There is not a period of my life where I've felt like the odd one in a friend group or even the black sheep of my family. Of course, I have parents who accept me and I'm more than thankful for that. However, that is it.
Yes, I also had what you may call "friends." They weren't though. In high school, I was really just trying to survive and get to a better chapter of my life. I felt like I had no other choice than to try to make friendships work because I had no choice of where I went to high school. To an extent, I just hung out with people to feel less lonely than I already was feeling. I also knew these so-called "friends" wouldn't talk to me after high school either. I bet none of them can tell you something about me.
I also have a very small family. I'm the only child, so I really just have my mom, my grandmother on my mom's side, and my uncle.

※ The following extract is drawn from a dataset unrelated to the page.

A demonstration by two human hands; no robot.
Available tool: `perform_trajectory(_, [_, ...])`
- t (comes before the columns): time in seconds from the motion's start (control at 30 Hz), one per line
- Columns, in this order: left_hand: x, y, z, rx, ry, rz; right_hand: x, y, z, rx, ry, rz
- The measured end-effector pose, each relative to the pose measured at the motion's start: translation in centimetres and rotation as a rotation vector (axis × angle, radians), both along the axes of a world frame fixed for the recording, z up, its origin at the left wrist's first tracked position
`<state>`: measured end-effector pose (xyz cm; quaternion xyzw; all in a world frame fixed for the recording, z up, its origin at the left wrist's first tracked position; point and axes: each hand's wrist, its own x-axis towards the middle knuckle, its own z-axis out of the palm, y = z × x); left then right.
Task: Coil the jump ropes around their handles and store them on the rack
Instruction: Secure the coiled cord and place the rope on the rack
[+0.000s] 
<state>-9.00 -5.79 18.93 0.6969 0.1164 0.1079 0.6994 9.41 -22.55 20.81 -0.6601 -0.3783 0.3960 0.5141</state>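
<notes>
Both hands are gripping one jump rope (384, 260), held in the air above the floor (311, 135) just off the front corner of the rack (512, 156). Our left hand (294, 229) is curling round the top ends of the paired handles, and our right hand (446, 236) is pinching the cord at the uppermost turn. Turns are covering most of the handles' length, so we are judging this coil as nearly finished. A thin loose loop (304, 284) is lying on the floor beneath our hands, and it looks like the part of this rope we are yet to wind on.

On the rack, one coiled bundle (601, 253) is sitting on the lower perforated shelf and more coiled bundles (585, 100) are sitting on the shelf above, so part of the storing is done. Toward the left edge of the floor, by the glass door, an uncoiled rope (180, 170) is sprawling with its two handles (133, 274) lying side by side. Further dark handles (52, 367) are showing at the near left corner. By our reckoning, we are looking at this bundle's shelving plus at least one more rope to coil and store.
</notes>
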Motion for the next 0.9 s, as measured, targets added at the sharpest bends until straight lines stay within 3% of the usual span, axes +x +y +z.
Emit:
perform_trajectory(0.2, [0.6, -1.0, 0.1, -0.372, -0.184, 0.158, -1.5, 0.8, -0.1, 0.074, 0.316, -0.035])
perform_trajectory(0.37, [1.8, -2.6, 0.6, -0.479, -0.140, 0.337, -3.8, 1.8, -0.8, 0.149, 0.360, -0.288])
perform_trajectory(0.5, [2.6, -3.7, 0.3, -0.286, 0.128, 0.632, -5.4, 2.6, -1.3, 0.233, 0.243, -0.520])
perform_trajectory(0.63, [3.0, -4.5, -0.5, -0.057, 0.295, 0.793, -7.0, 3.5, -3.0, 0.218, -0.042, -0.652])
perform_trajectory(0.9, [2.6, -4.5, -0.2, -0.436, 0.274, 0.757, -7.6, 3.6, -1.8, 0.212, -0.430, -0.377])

I just always felt like I was missing something.
Going to college showed me that family is not defined by blood relations. I came to Temple with no understanding of what a friend was. I used to be the one suggesting we do stuff, or just going along to do something but not gaining anything from the friendship. I always gave my 100% but only received 50%, which took me so long to realize just how wrong it is.
This summer, being my last summer at home, I have realized that I have no friends. I'll admit, I did cut off 95% of people from high school because either we didn't talk, they bullied me, and/or we just grew apart. That 5% showed their true colors this summer. It made me realize that my life is not in New Castle, Pennsylvania. Nobody sent me texts asking to hang except for two people, but we just aren't close anymore which is okay. Life is all about change.
I mean, I am the girl who cried on her way moving back home for the summer. At the time, I thought it was because I was dreading having surgery. However, now I realize it's because my life is in Philadelphia. It really is where I belong.
It's where I have people texting me and saying that are excited to see me.
It's where I already have a jammed pack first week back on campus because I miss being productive and surrounded by people who are just amazing human beings.
It's where I created so many amazing, crazy memories my first year that shaped me into the person I am today.
It's where the best version of myself is because I am surrounded by so much positive energy.
It's home.
I never expected to have gained best friends who I could seriously envision being in my life for the long haul. I am so used to people walking out of my life that it still shocks me when someone says, "can't wait to see you soon!"
Temple University gave me a family and a place to call my own, and I will forever be grateful for that.